*** Opening of Raw data ***

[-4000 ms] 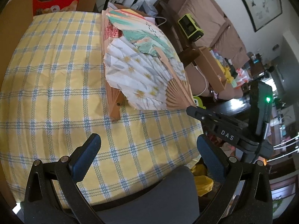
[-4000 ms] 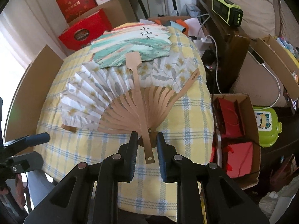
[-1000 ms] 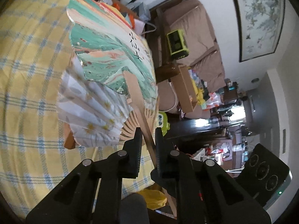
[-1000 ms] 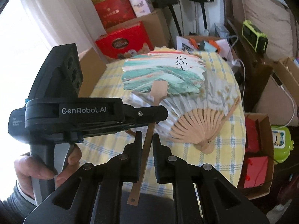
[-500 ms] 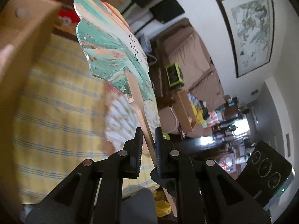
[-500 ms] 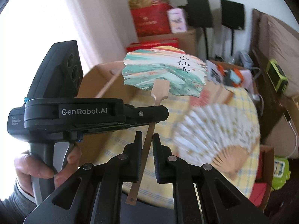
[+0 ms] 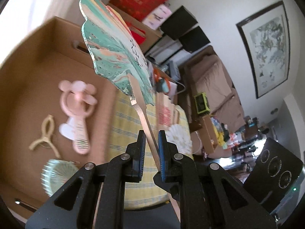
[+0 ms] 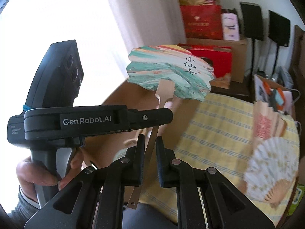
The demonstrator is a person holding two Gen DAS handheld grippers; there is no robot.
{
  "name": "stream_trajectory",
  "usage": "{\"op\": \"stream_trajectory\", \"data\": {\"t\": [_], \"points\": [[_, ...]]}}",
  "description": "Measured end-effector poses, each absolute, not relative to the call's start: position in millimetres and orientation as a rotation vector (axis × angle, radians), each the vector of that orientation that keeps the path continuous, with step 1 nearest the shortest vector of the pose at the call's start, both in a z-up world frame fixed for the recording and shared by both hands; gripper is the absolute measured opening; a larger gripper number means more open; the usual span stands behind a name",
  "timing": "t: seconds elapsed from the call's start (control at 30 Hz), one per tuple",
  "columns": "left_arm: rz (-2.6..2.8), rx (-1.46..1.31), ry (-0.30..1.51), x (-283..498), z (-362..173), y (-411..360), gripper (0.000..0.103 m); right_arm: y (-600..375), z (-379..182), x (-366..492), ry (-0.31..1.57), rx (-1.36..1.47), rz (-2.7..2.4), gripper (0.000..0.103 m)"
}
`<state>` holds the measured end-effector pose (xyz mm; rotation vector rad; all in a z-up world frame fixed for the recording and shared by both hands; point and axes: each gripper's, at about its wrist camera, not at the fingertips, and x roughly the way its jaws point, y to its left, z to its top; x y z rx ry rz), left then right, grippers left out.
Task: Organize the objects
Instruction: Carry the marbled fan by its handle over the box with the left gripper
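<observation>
A flat green-and-orange paddle fan (image 7: 114, 55) with a wooden handle (image 7: 147, 127) is held up in the air. My left gripper (image 7: 150, 148) is shut on the handle. My right gripper (image 8: 148, 150) is also shut on the same handle (image 8: 150, 145), lower down; the fan's face (image 8: 167, 74) stands above it. The left gripper's body (image 8: 95, 122) crosses the right wrist view. The fan hangs over an open cardboard box (image 7: 38, 72) that holds a pink hand fan (image 7: 78, 110), a beige clip (image 7: 44, 135) and a pale green pleated fan (image 7: 57, 173).
A table with a yellow checked cloth (image 8: 219, 126) stands right of the box. On it lie a white folding fan (image 8: 272, 168) and a red-printed folded fan (image 8: 265, 122). Red gift boxes (image 8: 202, 22) and speakers (image 8: 251, 21) stand behind. A sofa (image 7: 213, 87) is further right.
Both grippers have carried the paddle fan off the table, to the left and over the cardboard box. The box's inside has come into the left wrist view.
</observation>
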<state>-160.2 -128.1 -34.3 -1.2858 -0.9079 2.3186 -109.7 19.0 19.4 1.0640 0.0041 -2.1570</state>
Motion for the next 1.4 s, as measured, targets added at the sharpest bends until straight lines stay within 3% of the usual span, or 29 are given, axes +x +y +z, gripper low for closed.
{"op": "stream_trajectory", "data": {"t": [0.4, 1.4], "points": [[2.318, -1.387, -0.894, -174, -57, -193, 0.012, -51, -3, -128, 0.012, 1.114, -2.086, 0.012], [2.242, -1.558, -0.765, -152, -95, -222, 0.011, -97, -50, -103, 0.059, 1.225, -2.007, 0.016]]}}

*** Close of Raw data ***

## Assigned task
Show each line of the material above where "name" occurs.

## Exercise result
  "name": "stream_trajectory",
  "description": "Measured end-effector poses, each absolute, not relative to the call's start: position in millimetres and orientation as a rotation vector (axis × angle, radians), each the vector of that orientation that keeps the path continuous, with step 1 nearest the shortest vector of the pose at the call's start, both in a z-up world frame fixed for the recording and shared by both hands; gripper is the absolute measured opening; a larger gripper number means more open; the usual span stands behind a name",

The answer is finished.